11. In reply, Mr Nason argued that an individual could be denied citizenship for a Convention reason yet not be at risk of persecution; the two issues were mutually exclusive. He submitted that the decision should be set aside and remade; there was sufficient evidence for the appeal to be allowed without the necessity of further oral evidence. He submitted that the appellant had always claimed to be politically active. Findings had been made that he had expressed political views. The Embassy refused to provide reasons for refusing to issue a passport; this suggested that something was amiss. The appellant had never been given even an oral explanation.

12. That concluded the proceedings. We reserved our determination which we now give.

Findings and Conclusions

13. Having carefully considered the evidence and the submissions made, we are satisfied that the First-tier Tribunal Judge made errors of law. Whilst he was of course obliged to take the determination of Judge Irvine as his starting point, he failed to consider the previous findings in the light of all the subsequent evidence. Given that some eight years had passed since that determination was promulgated and that the appellant had since then made many unsuccessful attempts to obtain a passport from the Belarusian authorities both in London and in Belarus, the judge should have considered those matters as part of the consideration of the earlier findings. Instead, it may be seen that he only considered these matters after upholding the previous findings.

14. The judge had a number of letters from the IOM before him. These detailed the many times the appellant applied for voluntary repatriation and a passport. The IOM also confirmed that it had been told by the Embassy that the appellant was not a Belarusian national. The judge referred to this information in his determination but made no findings on this evidence other than reaching a conclusion that the appellant had deliberately sought to thwart the passport renewal process. No good reasons are provided for this conclusion and given the material from the IOM, the finding that the appellant continues to be a Belarus citizen is unsupported by any evidence.

15. We are also of the view that the judge misdirected himself as to the law. There is no consideration of the country guidance decision in ST or of MA, a leading Court of Appeal decision on statelessness. The test set out at paragraph 57 of the determination is unsupported by any case law and his conclusion that the appellant's application for voluntary return undermines his claim for protection is contrary to the guidance in MA and ST where it is expected that a claimant will at least attempt to establish his claim to statelessness by visiting the Embassy and applying for documents.

16. For all these reasons the determination is unsustainable and the decision is set aside.

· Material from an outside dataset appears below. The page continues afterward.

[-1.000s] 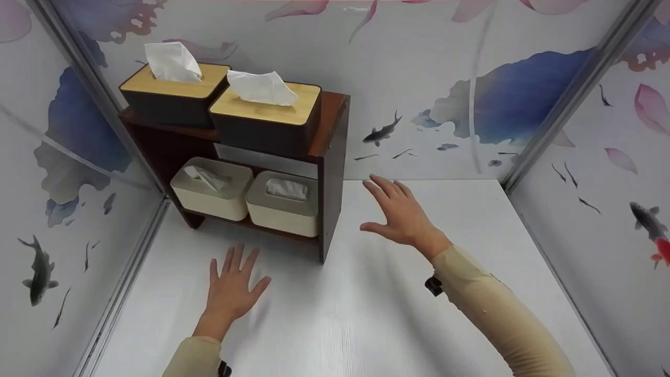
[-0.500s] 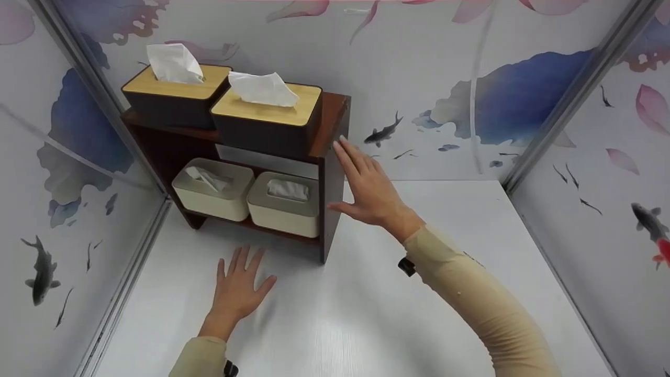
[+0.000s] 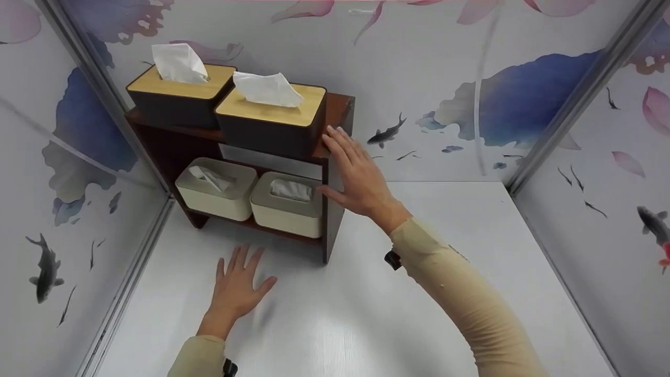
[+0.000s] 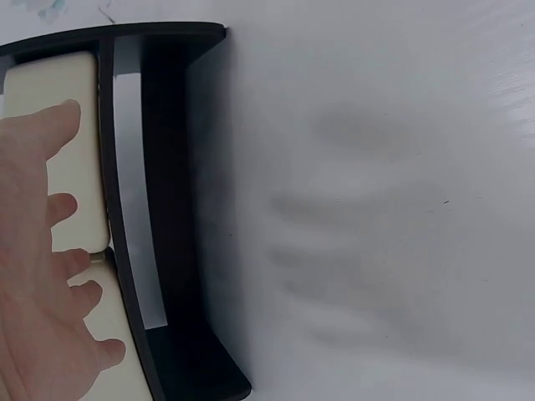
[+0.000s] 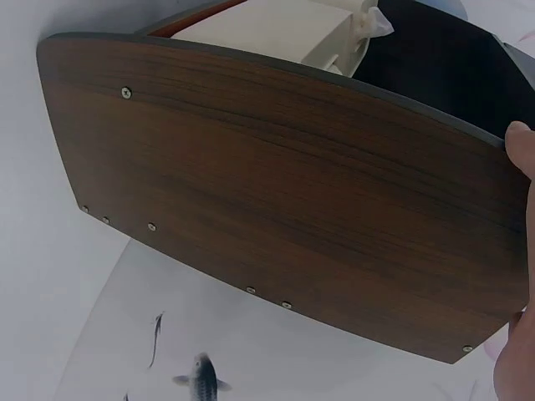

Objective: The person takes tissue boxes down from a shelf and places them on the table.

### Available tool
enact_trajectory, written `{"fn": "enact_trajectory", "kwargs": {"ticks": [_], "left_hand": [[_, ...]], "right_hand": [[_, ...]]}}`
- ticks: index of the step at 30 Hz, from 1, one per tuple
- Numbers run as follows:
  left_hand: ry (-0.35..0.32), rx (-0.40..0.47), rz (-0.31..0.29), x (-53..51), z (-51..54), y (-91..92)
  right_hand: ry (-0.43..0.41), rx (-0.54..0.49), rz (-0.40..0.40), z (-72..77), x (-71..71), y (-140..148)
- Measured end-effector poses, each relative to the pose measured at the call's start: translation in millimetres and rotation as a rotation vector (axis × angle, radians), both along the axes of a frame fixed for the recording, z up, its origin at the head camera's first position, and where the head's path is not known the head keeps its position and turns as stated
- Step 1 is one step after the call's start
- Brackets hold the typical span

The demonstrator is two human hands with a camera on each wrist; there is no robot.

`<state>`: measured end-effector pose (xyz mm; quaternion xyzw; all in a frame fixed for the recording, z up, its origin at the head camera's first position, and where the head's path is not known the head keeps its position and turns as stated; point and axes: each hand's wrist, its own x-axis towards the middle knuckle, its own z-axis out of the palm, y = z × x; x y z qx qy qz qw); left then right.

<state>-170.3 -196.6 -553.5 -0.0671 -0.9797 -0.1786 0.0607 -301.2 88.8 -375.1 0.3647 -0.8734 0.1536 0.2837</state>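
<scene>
A dark brown two-tier shelf (image 3: 335, 209) stands at the back left. Its top holds two black tissue boxes with wooden lids, the left one (image 3: 172, 107) and the right one (image 3: 267, 131). On the lower tier sit two cream boxes, left (image 3: 214, 201) and right (image 3: 285, 217). My right hand (image 3: 361, 183) lies along the shelf's right side near the top, fingers extended; the right wrist view shows the thumb at the side panel's (image 5: 284, 192) edge. My left hand (image 3: 235, 293), fingers spread, is in front of the shelf, holding nothing.
A white tabletop (image 3: 445, 314) extends in front and to the right. Printed panels enclose it at the back (image 3: 419, 63), left (image 3: 21, 173) and right (image 3: 591, 157), joined by metal corner strips.
My right hand has moved left and up from beside the shelf to its right side panel. My left hand has shifted slightly right. The shelf and boxes stay in place.
</scene>
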Motion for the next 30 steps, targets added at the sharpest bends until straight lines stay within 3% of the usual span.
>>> {"fn": "enact_trajectory", "kwargs": {"ticks": [5,11,18,30], "left_hand": [[0.009,-0.007,0.004,-1.4,1.0,-3.4],[0.0,-0.004,0.005,-2.5,2.3,-4.0],[-0.031,-0.013,0.009,-4.1,4.5,-3.9],[-0.018,-0.01,0.033,-13.4,19.6,-15.4]], "right_hand": [[0.023,-0.013,0.011,-0.7,-1.5,-1.1],[-0.032,-0.057,0.044,-1.5,0.9,-4.5],[-0.053,-0.066,0.023,-0.8,4.3,-5.6],[-0.076,-0.084,0.002,-0.5,1.2,-2.3]]}}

17. We now proceed to assess the evidence with a view to remaking the decision. We are bound to say, at the outset, that notwithstanding our decision to set aside Judge Levin's determination, we agree fully with his description of the manner in which the respondent has dealt with this case as a "public disgrace". Details are set out at paragraphs 7-14 of his determination and include the respondent's failure to attend the hearing, failure to have access to the Home Office file, failure to respond to repeated directions and a failure to prepare for hearings, all of which resulted in several adjournments and more delays for the appellant. We would add that Mr Tarlow was not responsible for any of these failings and had prepared for the hearing before us.

18. The production of the UKBA file notes at the hearing before us, by the appellant and not the respondent, only serves to reinforce the view taken by the First-tier Tribunal. It is the case that although the respondent rejected the appellant's claim that he had submitted his passport at his first asylum interview, it had been on the Home Office file all along, remaining there for nine years until February 2011 when it was returned to him without explanation. Further, whilst the Secretary of State was continuing to maintain that the appellant had not established statelessness and the Presenting Officer made submissions to Judge Levin in that vein, the respondent had already been informed in writing by the Belarus Embassy that the appellant was not a Belarus national. It is difficult to see what clearer evidence there could be of statelessness given that it is not suggested by the Secretary of State that the appellant is entitled to citizenship from any other country. The evidence is all the more compelling as it was received directly by the Home Office from the Embassy. We note that it is corroboration of the information obtained by the IOM which was submitted by the appellant to the First-tier Tribunal.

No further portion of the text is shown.